The key to Opening Your Heart in your real, human relationships is the radical shift in attitude Zen practice demands of you. Previously, you are likely to have viewed the way you feel about someone as being based on two things. First, you look to the influence of external factors, such as the other person’s character and actions, the way they feel about you, and the dynamic between you. When you try to nurture or improve relationships while focusing on external factors, you concentrate on improving communication or understanding, or trying to bring about behavior change in yourself or the other person. There’s definitely a time and place for this kind of relationship work, but you’ve also probably realized the limitations of this approach. Sometimes it seems like mutual understanding, goodwill, and harmony are forever beyond your grasp when it comes to certain relationships.

Second, when navigating human relationships, you are likely to focus on internal factors you believe are mostly beyond your control – feelings and emotional reactions that arise due to karma. When someone wrongs or disrespects you, it seems natural to be angry. When you feel strong aversion for – or attraction to – someone, it seems like the feeling is a force of nature that you can’t do anything about. When certain circumstances trigger negative emotions in you, it seems imperative that you change the circumstances or avoid them entirely. Decades of resentment toward a person who has hurt you may seem impossible to shed. Without practice, you are likely to navigate your relationships – avoiding or conflicting with some people while acting with love and goodwill toward others – based on your emotions, as if those emotions are unchangeable laws according to which you need to live your life if you want to be happy.

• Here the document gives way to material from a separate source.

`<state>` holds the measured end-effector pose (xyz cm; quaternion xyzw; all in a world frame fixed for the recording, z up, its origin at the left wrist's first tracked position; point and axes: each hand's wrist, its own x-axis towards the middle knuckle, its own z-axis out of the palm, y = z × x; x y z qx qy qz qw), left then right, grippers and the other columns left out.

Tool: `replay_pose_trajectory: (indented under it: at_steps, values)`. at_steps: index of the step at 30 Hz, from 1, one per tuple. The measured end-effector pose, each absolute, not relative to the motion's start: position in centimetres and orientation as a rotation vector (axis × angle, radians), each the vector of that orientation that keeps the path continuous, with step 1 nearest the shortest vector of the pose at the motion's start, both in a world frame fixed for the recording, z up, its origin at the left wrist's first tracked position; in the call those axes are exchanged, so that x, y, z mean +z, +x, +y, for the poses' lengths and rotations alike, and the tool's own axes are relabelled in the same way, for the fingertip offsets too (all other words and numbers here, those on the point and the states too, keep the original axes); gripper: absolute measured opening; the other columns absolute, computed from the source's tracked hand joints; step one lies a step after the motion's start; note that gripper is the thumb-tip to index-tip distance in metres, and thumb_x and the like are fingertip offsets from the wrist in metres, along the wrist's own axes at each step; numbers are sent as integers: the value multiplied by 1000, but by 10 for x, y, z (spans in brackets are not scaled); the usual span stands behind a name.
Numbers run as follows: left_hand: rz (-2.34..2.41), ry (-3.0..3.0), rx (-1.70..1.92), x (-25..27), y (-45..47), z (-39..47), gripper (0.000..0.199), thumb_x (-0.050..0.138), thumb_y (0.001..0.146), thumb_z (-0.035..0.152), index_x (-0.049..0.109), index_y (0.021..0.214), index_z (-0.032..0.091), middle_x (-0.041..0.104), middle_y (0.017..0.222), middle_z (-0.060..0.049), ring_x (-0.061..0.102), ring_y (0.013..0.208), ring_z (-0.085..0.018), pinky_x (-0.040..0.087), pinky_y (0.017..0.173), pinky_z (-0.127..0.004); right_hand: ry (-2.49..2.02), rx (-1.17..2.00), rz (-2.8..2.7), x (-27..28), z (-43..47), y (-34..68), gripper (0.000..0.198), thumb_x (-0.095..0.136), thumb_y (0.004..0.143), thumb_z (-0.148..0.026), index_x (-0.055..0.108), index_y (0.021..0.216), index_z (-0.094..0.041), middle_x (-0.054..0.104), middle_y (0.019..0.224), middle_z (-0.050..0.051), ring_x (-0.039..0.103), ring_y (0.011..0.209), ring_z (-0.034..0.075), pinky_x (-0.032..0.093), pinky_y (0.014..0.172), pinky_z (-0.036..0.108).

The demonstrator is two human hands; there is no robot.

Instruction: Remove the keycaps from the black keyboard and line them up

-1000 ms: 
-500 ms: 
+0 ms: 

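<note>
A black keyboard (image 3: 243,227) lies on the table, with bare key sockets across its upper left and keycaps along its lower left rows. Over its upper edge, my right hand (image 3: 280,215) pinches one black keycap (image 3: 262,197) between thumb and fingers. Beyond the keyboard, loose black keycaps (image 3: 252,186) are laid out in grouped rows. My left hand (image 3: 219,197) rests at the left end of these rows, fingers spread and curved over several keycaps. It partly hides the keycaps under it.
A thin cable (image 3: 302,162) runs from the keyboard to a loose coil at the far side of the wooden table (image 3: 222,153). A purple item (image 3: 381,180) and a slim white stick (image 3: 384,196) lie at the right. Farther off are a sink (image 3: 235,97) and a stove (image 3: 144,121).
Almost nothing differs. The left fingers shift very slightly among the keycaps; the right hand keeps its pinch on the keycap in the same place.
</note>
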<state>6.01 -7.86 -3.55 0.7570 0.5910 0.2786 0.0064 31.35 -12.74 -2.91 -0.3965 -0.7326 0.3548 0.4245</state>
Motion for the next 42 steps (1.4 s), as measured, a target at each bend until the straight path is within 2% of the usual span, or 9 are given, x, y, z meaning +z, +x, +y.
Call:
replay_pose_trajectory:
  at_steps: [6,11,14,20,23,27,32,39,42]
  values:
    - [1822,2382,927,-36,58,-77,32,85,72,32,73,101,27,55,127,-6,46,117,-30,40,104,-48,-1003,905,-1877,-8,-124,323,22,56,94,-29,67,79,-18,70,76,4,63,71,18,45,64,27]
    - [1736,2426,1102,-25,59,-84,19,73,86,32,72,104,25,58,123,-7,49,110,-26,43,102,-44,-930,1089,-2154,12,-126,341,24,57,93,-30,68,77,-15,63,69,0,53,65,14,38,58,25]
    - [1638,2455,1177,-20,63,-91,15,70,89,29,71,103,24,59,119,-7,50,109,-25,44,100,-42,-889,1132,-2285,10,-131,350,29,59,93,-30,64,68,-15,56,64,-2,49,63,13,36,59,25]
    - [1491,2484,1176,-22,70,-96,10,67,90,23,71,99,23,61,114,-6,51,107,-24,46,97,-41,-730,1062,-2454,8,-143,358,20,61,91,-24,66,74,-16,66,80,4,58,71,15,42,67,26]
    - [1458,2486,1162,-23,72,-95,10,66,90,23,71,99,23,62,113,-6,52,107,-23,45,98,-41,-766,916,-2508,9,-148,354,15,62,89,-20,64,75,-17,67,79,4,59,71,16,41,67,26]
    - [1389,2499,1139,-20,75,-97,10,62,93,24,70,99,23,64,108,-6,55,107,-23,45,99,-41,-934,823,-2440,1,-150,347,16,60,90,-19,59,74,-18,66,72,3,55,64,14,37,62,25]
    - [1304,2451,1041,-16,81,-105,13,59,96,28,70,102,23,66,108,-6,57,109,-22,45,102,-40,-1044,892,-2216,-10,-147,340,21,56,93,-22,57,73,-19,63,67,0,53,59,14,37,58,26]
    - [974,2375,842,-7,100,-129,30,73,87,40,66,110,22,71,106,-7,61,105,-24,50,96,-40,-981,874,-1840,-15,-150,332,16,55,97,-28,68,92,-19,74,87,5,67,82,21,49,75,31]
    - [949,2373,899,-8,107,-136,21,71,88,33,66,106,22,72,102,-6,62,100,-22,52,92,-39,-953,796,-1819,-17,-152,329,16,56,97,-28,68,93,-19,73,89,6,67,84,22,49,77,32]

To open the heart in real human relationships – the true testing ground of our practice – you turn your focus inwards and aspire to manifest goodwill, compassion, sympathetic joy, and equanimity toward everyone, unconditionally. It’s not at all easy, but it is simple. In practice you seek to simultaneously manifest and realize that, ultimately, self and other are not separate. When dealing with real relationships, this can be very challenging – it can be hard enough to accept this truth in theory! Fortunately, it doesn’t matter whether you attain perfect sainthood in this lifetime; any progress you can make toward your aspirations reduces the conflict in your life, helps you feel more connected, and opens your heart. This progress improves your relationships and creates the conditions for deeper practice and insight.

Practice is something you add to your usual approach to relationships; you still pay attention to external factors and do your best to have harmonious interactions with people, and you still acknowledge the attitudes and reactions that arise within you due to karma. Then, to practice with relationship, you carefully discern what choices you have available to you for nurturing or improving a relationship regardless of external circumstances or your emotional karmic responses. What choices can you make no matter what the other person does?

The place to start practicing with a relationship is to carefully examine your attitude toward the other person. What thoughts, beliefs, emotions, fears, or hopes do you have that seem to be resulting in unmet needs or conflict? Try not to judge or censor yourself as you contemplate this question; your responses don’t have to be rational or noble for them to be sincere and painful. Chances are you will find that, at some level, you are expecting the other person to meet your needs for things like security, affection, affirmation, respect, fairness, companionship, or intimacy. You may feel justified in your expectations, but the truth is that even our best relationships will never satisfy all our needs all the time. Can you transform your expectation into a lightly held hope? “I expect you to treat me with respect,” becomes, “It would bring me joy if you treated me with respect.” This shifts your attention from insufficiency to the possibility of gratitude.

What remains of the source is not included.